PwC Australia: Firm appoints new CEO as tax leak scandal roars on

By Andy Silvester

PwC’s Australian business is set to offload a government services division that has dragged the firm into weeks of lurid front-page headlines.

The down under branch of the consulting firm is selling its public sector advisory business to a private equity firm Allegro for $1, and bringing in a new CEO of the overall business in a bid to put a tax avoidance scandal behind it.

The government services wing accounts for roughly 10 per cent of the firm’s employees in Australia.

The divestment would hit revenues to the tune of around 20 per cent and affect the firm’s “future size and operations,” PwC said.

The consulting giant also announced that Kevin Burrowes would become CEO of the Australian wing.

Since news of the scandal broke, a host of pension funds have said they wouldn’t do business with PwC, with one last week saying “out of an abundance of caution” it was pulling its business.

Some Australian politicians are pushing for an international investigation into the firm.

The chair of an Australian senate investigation into PwC’s handling of the scandal last week said “this was something being worked on, negotiated, globally.

“There’s no doubt in my mind that other jurisdictions should be looking at this matter… it would be in their interests to do so.”

“We have taken this step because it is the right thing to do for our public sector clients and to protect the jobs of the circa 1,750 talented people in our government business,” said PwC Australia Board Chair Justin Carroll after the news broke yesterday.

SO WHAT DID PWC DO?

Around a decade ago, PwC Oz’s tax expert Peter-John Collins was invited in by the government to help design multi-national tax laws, in theory preventing global firms shifting their tax around.
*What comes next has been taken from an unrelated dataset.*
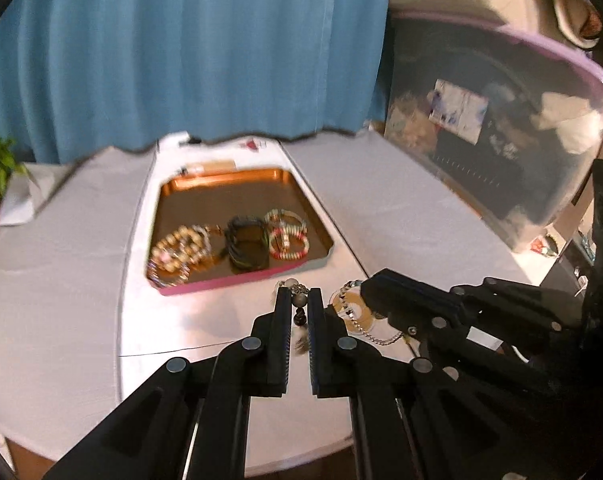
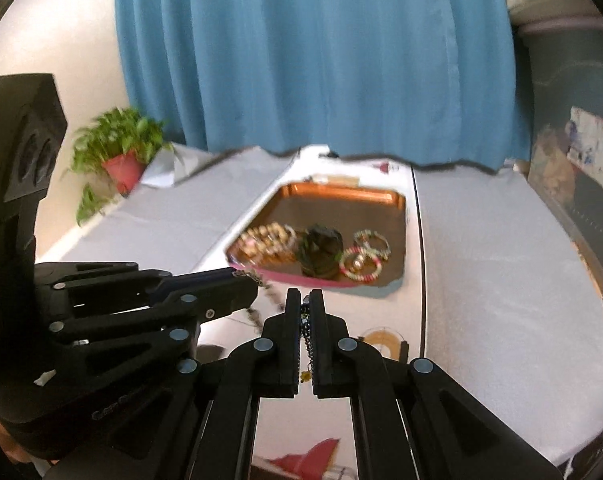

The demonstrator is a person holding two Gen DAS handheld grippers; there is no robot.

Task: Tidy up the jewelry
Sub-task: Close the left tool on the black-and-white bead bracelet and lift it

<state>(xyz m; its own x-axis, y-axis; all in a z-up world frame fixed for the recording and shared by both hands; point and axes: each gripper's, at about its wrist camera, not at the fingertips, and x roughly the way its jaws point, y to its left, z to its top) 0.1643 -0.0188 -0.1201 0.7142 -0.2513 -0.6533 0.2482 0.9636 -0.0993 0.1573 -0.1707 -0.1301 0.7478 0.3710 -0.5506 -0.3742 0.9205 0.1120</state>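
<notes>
Viewing each camera in turn, you read the scene against the copper tray.

Left wrist view
- Copper tray [image 1: 221,184]: it sits on the white table [image 1: 61,280], ahead of your left gripper [image 1: 300,300], in front of the blue curtain [image 1: 181,40].
- Tray contents: gold beaded bracelets [image 1: 179,250] lie at its left, a black band [image 1: 247,248] in the middle, and red and white bangles [image 1: 287,236] at its right, all along its near side.
- Left gripper: your jaws are pinched almost shut on a beaded necklace [image 1: 299,304], just in front of the tray's pink near rim.
- Right gripper [image 1: 375,288]: it comes in from the right of the tray's near edge, closed on a chain [image 1: 365,328] that hangs below it.
- Clear storage bin [image 1: 501,140]: it stands to the right of the tray.

Right wrist view
- Right gripper [image 2: 305,304]: your jaws are nearly closed on a thin chain [image 2: 306,336] with a small yellow charm [image 2: 304,376], just short of the tray's [image 2: 341,196] near rim.
- Left gripper [image 2: 245,284]: it sits left of the tray's near corner, with a strand of dark beads [image 2: 269,292] trailing from its tip.
- Potted plant [image 2: 117,152]: it stands well left of the tray.
- Link between the two strands: you cannot tell whether they are one piece.
</notes>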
Despite signing a host of confidentiality agreements, Collins shared the intel with colleagues at PwC – who used it to help design ways their clients could avoid paying that very same tax.

OOPs.

What could have been an isolated incident changed into something else when a host of internal emails came to light in which PwC employees talked up the information given to them by Collins. In short – everyone knew, and nobody said anything.

WHO ELSE WAS INVOLVED?

PwC has named at least 67 current and former staff involved in the leak in an unpublished letter to the Aussie government. It remains secret.